I’ll never forget the afternoon in the mid-1970s, a typical suburban day with my hands, eyes and mind fixed on a fanzine I was in the middle of working on. Bruce sat across the room when the telephone rang. The voice on the other end identified himself as Bob Stewart or, rather, Bhob, and said he was from Castle of Frankenstein magazine. My hand over the receiver, I whispered over to Bruce, “I got a guy here who says he’s Bhob Stewart from Castle of Frankenstein.” I drew a blank on the name, but Bruce seemed to know who he was. But then it hit us: he’s from Castle of Frankenstein! I hardly remember what Bhob said after that — he’d just bought a copy of my zine and wanted to comment on it — but I was in awe. Castle of Frankenstein was something of a mentor, its humor, attention to detail and lively spirit had a direct influence on my writing and graphic artwork. A lot of that had to do with Bhob’s involvement, which he describes in the following interview conducted in the late 1970s. Outside of Castle of Frankenstein, he was a low key but ubiquitous and vital presence in the underground press, science fiction and comic book fandom, and a tireless supporter of the works of Wally Wood, Jack Kerouac, Cornell Woolrich and Dennis Potter. He passed away on February 24, 2014 at the age of 77.
Raymond Young: How did you first meet Calvin Beck and work on Castle of Frankenstein?
Bhob Stewart: I landed in New York in 1960 with about year’s worth of experience in commercial art.

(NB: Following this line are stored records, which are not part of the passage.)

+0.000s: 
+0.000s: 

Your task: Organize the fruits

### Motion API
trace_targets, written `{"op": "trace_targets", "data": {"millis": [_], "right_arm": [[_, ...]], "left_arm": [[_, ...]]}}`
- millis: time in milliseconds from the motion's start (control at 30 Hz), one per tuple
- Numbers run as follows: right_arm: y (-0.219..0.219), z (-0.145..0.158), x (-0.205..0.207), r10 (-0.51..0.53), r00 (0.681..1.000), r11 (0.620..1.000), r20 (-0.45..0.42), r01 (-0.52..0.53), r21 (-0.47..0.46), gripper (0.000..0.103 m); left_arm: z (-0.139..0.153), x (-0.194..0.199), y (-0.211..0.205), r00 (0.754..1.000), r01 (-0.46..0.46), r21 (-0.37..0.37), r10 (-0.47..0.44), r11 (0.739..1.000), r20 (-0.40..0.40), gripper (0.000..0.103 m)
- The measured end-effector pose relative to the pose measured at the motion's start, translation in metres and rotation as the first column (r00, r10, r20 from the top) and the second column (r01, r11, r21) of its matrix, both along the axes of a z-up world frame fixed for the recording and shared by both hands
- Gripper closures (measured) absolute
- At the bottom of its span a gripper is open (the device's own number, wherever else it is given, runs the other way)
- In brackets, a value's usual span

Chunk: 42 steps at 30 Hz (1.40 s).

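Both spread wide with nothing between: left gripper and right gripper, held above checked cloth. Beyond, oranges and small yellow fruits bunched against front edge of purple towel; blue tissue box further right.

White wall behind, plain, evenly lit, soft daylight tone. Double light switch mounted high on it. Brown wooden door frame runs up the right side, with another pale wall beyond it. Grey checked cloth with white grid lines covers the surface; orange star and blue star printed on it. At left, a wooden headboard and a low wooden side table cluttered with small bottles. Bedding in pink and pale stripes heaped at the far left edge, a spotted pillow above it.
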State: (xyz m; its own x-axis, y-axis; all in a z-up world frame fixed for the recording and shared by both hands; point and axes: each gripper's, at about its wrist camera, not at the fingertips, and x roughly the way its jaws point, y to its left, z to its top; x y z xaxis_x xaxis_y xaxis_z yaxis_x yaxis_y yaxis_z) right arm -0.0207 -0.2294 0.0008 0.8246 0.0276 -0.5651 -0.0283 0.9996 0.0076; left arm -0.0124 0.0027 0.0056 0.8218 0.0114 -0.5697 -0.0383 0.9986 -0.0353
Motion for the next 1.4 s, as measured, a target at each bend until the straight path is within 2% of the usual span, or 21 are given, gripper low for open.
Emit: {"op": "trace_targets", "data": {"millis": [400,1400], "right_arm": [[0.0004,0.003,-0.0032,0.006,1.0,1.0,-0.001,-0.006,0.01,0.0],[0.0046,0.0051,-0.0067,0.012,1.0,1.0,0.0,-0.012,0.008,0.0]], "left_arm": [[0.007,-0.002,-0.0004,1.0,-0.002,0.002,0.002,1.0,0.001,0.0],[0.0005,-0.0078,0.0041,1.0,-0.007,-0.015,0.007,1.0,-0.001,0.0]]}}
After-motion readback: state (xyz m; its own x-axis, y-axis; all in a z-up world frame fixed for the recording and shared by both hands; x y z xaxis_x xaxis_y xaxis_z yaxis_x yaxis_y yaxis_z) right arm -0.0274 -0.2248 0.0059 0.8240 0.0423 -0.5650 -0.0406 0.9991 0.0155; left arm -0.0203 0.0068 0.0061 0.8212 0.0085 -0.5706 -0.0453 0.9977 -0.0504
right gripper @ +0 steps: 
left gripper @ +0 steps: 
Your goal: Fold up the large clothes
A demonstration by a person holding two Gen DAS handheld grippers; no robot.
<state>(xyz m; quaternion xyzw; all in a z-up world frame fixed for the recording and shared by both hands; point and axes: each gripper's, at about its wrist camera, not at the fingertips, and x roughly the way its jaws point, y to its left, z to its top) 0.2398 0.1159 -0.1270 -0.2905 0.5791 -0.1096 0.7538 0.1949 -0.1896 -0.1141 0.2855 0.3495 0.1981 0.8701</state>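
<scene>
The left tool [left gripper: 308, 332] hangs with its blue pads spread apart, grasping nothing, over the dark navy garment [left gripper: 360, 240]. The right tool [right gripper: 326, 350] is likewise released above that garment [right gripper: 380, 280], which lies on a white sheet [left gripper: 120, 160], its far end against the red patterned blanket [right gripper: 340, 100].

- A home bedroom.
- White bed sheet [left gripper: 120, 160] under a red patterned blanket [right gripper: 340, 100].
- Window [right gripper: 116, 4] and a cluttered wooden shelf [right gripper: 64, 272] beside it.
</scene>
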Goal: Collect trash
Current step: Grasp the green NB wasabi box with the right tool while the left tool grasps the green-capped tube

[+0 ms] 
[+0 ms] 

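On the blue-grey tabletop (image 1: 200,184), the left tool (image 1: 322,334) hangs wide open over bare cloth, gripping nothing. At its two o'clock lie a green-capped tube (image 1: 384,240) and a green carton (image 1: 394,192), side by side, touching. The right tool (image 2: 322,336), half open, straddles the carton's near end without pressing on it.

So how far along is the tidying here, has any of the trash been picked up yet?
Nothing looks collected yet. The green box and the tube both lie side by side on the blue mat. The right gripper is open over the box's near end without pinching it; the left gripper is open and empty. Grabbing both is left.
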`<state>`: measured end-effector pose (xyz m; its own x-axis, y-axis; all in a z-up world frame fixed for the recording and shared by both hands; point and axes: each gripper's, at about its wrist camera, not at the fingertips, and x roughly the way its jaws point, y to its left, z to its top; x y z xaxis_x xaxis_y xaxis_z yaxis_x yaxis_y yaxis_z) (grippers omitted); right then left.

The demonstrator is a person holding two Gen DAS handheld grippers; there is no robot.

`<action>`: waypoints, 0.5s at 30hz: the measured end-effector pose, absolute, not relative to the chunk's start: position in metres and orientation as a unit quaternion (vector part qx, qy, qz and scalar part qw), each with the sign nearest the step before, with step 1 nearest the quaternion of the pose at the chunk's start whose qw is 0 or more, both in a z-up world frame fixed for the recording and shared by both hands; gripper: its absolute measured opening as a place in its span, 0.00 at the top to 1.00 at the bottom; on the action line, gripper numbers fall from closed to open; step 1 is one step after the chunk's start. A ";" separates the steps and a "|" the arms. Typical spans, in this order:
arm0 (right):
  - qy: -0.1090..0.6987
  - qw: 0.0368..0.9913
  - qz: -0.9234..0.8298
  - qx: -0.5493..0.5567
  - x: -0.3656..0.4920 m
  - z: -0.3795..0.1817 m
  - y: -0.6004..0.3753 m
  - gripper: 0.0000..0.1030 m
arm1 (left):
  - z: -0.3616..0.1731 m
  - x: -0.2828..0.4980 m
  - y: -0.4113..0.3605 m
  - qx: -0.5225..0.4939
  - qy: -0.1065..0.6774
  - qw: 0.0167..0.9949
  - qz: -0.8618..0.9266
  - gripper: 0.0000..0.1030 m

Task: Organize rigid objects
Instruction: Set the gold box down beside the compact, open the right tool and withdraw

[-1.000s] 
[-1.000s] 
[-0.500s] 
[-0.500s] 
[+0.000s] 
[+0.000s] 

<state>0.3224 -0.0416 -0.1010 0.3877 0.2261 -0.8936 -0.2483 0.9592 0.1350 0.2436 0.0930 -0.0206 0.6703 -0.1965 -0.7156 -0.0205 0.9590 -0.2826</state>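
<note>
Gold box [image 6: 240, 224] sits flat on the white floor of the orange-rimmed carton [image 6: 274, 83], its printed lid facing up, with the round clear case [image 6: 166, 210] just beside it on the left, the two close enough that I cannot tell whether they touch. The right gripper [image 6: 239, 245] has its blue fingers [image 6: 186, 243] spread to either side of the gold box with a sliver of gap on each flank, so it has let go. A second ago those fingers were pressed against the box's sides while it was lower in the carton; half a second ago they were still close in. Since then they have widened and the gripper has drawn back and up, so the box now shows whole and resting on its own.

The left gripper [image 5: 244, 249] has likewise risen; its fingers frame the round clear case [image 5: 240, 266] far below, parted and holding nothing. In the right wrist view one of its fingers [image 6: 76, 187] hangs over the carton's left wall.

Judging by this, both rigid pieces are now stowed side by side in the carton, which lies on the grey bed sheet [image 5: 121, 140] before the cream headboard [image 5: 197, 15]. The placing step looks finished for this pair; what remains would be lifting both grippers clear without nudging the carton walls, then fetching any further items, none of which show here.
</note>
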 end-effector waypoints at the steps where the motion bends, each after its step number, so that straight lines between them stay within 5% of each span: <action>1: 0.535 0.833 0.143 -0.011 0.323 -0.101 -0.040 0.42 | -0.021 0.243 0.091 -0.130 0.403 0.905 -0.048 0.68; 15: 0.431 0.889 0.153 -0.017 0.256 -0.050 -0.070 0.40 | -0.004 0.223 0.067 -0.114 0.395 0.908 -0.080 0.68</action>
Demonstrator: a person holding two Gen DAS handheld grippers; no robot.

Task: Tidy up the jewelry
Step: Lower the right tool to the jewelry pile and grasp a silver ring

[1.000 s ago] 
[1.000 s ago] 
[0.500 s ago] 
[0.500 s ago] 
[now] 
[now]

I bought a copy of Journal of Frankenstein off a newsstand around this time, and it struck me as the sloppiest-looking professional magazine I’d ever seen. The redeeming feature was the magazine’s lean in the direction of fandom. This was a rare quality back then. There was the personal journalism approach of Paul Krasner’s Realist, but the SF pulps with their fan-oriented columnbs were extinct.
Since I had been involved with science fiction fandom between 1952 and 1955, I had something of an idea of who Beck was, walked over to him at a Phillycon, probably in 1961, and, in the course of conversation, mentioned that I would be interested in doing something on his publication. He gave an affirmative answer, but I didn’t hear from him or run into him again. Instead, in addition to appearing in some off-off Broadway plays and working a variety of jobs, I got involved in doing cartoons for The Realist and Ted White’s fanzine, Void, along with doing the graphic design of Dick Lupoff’s Xero, which Dick folded shortly before it won a Hugo in 1963.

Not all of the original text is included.